Por um lado, se o presidente tiver de acompanhar o Supremo, a separação dos Poderes - princípio constitucional fundamental - é posta em xeque. Cada vez mais o Judiciário e o Ministério Público, dois Poderes não eleitos, intervêm na coisa pública. Será isso bom? Com frequência eu vibro com o conteúdo de suas intervenções. Mas a questão não é se concordamos ou não com o que eles fazem. A questão é que, numa democracia, os principais Poderes devem ser os eleitos: Legislativo e Executivo. Quando o Judiciário e o Ministério Público ocupam seu território, as normas podem até melhorar, mas não a qualidade da democracia, o engajamento da sociedade e a educação política dos cidadãos. Não é fortuito que juristas falem em "tutela" dos direitos humanos. Sei que a palavra tutela tem vários sentidos, mas mesmo assim me inquieto. Porque a democracia é justamente o regime em que não cabe tutor.

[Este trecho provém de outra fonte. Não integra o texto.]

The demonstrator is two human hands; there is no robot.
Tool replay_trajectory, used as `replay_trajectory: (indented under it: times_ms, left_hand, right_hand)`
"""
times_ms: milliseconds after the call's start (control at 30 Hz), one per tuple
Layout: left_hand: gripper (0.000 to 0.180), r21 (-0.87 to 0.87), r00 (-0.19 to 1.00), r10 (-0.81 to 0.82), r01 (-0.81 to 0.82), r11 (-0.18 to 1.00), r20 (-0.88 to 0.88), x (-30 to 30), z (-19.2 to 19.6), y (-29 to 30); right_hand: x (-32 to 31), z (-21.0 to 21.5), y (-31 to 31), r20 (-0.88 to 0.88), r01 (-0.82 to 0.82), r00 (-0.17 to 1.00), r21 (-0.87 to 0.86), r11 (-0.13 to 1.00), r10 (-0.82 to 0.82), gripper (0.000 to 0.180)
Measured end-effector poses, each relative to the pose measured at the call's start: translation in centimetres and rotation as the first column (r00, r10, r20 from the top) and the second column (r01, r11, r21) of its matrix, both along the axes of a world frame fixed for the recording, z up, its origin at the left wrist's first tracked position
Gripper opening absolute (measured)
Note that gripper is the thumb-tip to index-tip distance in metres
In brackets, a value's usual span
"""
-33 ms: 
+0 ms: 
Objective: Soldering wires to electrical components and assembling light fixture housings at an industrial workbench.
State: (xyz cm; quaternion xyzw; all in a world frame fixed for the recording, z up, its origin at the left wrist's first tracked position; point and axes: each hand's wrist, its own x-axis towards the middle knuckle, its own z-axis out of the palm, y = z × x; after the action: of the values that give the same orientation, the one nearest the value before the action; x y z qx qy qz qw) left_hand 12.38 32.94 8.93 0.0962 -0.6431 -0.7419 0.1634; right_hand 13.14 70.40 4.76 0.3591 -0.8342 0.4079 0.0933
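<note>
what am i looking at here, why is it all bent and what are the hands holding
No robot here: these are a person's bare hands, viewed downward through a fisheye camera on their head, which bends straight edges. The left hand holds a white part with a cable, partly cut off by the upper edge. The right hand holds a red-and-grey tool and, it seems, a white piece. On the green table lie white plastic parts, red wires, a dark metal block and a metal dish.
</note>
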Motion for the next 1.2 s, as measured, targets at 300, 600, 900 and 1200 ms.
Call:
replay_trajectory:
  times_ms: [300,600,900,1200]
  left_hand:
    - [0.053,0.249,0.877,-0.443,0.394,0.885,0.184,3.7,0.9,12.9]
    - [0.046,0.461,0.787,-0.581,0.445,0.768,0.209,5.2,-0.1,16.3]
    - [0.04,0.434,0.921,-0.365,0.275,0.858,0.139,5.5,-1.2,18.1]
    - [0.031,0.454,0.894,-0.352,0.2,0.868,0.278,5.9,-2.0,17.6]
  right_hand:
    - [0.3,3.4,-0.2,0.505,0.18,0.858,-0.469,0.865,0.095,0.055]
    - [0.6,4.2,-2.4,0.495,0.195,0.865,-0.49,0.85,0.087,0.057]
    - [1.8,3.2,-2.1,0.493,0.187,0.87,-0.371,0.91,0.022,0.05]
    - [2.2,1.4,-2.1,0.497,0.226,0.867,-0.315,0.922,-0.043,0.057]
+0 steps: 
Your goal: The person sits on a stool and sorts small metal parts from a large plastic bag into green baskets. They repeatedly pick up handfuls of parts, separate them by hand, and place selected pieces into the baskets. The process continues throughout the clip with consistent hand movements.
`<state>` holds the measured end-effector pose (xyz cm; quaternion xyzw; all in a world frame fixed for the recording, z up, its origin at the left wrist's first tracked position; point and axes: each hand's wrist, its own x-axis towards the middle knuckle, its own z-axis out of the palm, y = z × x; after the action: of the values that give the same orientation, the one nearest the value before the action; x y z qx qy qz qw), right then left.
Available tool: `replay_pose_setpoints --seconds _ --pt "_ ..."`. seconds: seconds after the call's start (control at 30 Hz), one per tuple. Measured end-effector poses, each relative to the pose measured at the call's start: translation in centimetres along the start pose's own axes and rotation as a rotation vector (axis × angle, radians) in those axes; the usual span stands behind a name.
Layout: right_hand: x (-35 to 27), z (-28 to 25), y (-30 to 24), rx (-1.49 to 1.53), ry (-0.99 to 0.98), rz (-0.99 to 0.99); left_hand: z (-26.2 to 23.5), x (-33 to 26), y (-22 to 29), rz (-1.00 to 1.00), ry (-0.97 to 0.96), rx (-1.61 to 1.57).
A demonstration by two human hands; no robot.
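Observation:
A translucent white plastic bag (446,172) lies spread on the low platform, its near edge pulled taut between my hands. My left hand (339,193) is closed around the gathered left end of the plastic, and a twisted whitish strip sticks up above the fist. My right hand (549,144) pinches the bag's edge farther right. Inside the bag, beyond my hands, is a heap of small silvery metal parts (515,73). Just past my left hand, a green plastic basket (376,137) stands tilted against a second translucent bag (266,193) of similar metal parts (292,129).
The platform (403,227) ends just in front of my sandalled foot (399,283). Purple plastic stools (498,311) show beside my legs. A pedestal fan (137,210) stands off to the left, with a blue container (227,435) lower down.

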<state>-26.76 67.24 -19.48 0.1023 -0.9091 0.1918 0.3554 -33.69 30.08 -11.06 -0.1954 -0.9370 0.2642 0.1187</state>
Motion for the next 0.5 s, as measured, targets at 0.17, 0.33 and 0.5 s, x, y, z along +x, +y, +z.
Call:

Por outro lado, a Constituição também exige que as decisões - pelo menos as do Executivo e do Judiciário - sejam motivadas, isto é, que sejam expostas as suas razões. São tais arrazoados que nos permitem questionar as decisões, abrindo o espaço público, sem o qual, como sustenta Lênio Streck a propósito do júri (que não motiva suas deliberações), não há espírito republicano. Ora, se as decisões do presidente forem finais e irrecorríveis, subtrairemos do exame judicial assuntos de interesse público. Parece que o STF pende para esse lado: mesmo naquilo que o presidente tem a prerrogativa constitucional de decidir, ele tem de se justificar, e essa justificação pode ser revista pela Corte Suprema. Essa tese é positiva.
Mas notem também que é delicada. Imaginemos que um dia se conteste a nomeação de um ministro de Estado, por inepto, ou a concessão de uma condecoração pelo chefe de Estado, por imerecida. Onde terminará o exame, pelo Judiciário, das decisões do Poder Executivo? Como ficarão a separação dos Poderes e o respeito à escolha, pelo povo, dos seus dirigentes? Questões difíceis, que espero sejam devidamente debatidas e decididas pelo STF.